Where the myth comes from
The "Google My Business is enough" idea isn't totally wrong — it's just incomplete in a way that costs money. For a business that does zero online marketing, setting up a proper Google Business Profile is a significant improvement. It genuinely helps. So owners see a lift, feel sorted, and move on.
The problem is that the comparison isn't between a profile and nothing. The comparison is between a profile alone and a profile plus a website. The second setup captures more search traffic, converts more of that traffic into customers, and gives you a platform you actually own and control — not one that Google can change whenever it likes.
I've spoken to enough West End and South Brisbane café owners to know the pattern.
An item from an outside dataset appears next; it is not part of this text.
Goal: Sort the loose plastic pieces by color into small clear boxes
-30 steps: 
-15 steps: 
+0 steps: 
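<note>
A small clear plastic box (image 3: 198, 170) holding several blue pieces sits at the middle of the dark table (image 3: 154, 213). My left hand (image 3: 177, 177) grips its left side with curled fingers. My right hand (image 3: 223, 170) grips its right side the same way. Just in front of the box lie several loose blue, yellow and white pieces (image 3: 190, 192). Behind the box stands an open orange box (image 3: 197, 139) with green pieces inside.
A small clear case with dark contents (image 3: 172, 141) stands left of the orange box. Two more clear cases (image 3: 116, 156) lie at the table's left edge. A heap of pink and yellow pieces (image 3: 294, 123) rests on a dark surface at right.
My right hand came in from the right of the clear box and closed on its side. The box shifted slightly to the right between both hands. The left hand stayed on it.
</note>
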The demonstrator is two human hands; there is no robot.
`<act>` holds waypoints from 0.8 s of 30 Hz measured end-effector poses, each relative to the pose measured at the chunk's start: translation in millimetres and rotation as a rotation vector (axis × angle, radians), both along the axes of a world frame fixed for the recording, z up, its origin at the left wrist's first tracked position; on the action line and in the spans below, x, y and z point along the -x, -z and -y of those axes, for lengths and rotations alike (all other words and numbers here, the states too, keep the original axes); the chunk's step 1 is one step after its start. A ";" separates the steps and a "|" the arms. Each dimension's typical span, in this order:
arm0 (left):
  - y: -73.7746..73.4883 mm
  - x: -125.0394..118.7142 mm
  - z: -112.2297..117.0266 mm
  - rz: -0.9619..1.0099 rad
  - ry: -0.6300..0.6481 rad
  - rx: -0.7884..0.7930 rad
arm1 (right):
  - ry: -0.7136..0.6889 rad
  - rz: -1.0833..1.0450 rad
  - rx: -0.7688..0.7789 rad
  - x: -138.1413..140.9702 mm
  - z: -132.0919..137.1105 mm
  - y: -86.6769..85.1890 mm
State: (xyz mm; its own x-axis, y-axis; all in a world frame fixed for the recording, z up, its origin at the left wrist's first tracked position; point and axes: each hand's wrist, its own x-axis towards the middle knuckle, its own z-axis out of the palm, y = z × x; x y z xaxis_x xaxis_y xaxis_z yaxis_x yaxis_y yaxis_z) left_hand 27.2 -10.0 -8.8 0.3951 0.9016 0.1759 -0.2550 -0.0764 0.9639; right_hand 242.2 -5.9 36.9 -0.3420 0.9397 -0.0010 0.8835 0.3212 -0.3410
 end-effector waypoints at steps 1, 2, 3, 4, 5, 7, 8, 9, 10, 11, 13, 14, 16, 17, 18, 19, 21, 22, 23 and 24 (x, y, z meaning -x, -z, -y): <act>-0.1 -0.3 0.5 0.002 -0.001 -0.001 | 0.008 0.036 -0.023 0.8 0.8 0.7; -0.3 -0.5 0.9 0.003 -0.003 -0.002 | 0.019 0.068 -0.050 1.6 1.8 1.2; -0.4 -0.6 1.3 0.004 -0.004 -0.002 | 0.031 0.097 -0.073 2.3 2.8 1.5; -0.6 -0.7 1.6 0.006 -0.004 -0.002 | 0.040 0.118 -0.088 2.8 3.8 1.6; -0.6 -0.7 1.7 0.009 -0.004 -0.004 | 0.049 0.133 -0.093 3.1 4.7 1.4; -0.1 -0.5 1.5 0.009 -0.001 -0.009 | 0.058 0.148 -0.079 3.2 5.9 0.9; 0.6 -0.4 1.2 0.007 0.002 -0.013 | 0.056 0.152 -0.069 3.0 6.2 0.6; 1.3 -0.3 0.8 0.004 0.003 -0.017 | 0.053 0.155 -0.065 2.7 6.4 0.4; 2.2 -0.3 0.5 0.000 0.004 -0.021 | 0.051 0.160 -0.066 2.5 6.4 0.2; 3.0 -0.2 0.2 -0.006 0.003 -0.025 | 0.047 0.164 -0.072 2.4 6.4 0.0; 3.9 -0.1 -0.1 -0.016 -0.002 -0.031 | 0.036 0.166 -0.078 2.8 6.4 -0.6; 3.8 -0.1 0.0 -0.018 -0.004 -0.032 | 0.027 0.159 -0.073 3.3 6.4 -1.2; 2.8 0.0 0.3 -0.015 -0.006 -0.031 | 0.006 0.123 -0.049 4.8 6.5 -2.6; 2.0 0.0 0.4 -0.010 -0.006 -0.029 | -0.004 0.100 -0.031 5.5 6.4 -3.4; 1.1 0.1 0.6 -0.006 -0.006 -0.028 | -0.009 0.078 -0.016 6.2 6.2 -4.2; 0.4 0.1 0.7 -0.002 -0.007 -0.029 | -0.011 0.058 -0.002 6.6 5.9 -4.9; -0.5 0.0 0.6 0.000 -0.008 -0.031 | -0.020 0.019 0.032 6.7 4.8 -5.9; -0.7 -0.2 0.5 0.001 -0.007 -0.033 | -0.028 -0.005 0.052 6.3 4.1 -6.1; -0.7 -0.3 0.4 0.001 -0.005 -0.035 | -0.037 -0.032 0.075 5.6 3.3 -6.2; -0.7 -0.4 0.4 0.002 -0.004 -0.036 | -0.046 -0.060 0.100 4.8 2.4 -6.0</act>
Profile's set up, reviews are coming in, the place is doing okay. Then a competitor opens two blocks away with a proper website, better SEO, and an online booking flow, and suddenly they're getting the corporates, the group bookings, the people who found them by searching something specific. Not because they're better — because they're easier to find and easier to say yes to.
What to do about it
If your Google Business Profile is solid — great. Keep it that way. Keep your hours current, respond to reviews, add new photos. That work is worth doing.
But pair it with a website that does its own job properly. One that loads fast, looks right on a phone, shows your menu clearly, and makes it obvious how to book or get in touch. A site that's written for the searches your customers actually make, not just a page that says "we're a café" in three different ways.
That combination is what moves you from being findable to being chosen. Free website, no upfront cost — we build them for Brisbane hospitality businesses on the GROWTH plan at $189 a month. You see the design before you commit to anything.
A website that works alongside
your Google listing — free upfront.
Every Clawmark website is built to complement your Google Business Profile — fast, mobile-first, with your menu, booking link, and brand story in exactly the right places. GROWTH plan includes local SEO. $189/month, zero build fee. You see it before you sign anything.
The bottom line
Google My Business is a start. A good start. But "a start" is not the same as "sorted." The cafés winning in Brisbane's most competitive neighbourhoods — West End, Fortitude Valley, New Farm — aren't choosing between a Google listing and a website. They have both, and they make sure both are doing their job.
If you've only got one of the two, you're halfway there. The other half is where the bookings come from.